Niall Collins TD is urging Minister Alan Shatter not to close more garda stations.

JUSTICE MINISTER Alan Shatter should not use the latest crime figures as a ‘stick to beat the gardaí with’, urged Fianna Fáil spokesperson on justice Niall Collins.

Collins was responding to data compiled and released by the CSO in conjunction with the All-Ireland Research Observatory, which was published in the Irish Times yesterday.

The figures showed that most garda stations recorded one crime or less per day last year. Meanwhile, four out of ten stations recorded one crime or less per week.

The report did not include figures for kidnappings and sexual offences due to data protection issues or concerns over the identification of individual victims.

Responding to the figures, Niall Collins TD said that gardaí provide a “security presence” in communities which involves more than recording crime.

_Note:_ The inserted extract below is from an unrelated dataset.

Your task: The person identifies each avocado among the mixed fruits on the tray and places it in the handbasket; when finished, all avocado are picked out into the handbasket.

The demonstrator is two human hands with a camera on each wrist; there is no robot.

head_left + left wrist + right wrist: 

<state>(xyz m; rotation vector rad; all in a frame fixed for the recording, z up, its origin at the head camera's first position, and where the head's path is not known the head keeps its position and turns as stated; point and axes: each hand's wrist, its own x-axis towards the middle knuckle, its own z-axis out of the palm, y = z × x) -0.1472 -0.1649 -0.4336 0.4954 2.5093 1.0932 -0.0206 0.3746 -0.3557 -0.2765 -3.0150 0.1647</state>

“These statistics take no account of crime prevention associated with having a garda presence,” he said. “Also, many of the rural garda stations are only open for a few hours a day or a couple of days a week. Crimes committed in the catchment area when these stations are closed are not attributed to them, which may distort the figures.”

Collins urged Minister Shatter not to use the data to “continue his attack on local communities and close more garda stations”.

“Statistics are one thing but the protection and safety of the communities in towns and villages across the country is another and cannot be put in jeopardy,” Collins urged.

Thirty-one garda stations around the country were listed for closure over the course of 2012. Shatter said in early April that further station closures were on the cards for next year due to budget constraints. He said that there was no need for so many garda stations to remain operational given improvements in transport, communications and technology.

The president of the Garda Representative Association criticised the minister’s comments, saying that further station closures were “ill-thought out and will hit crime-fighting”.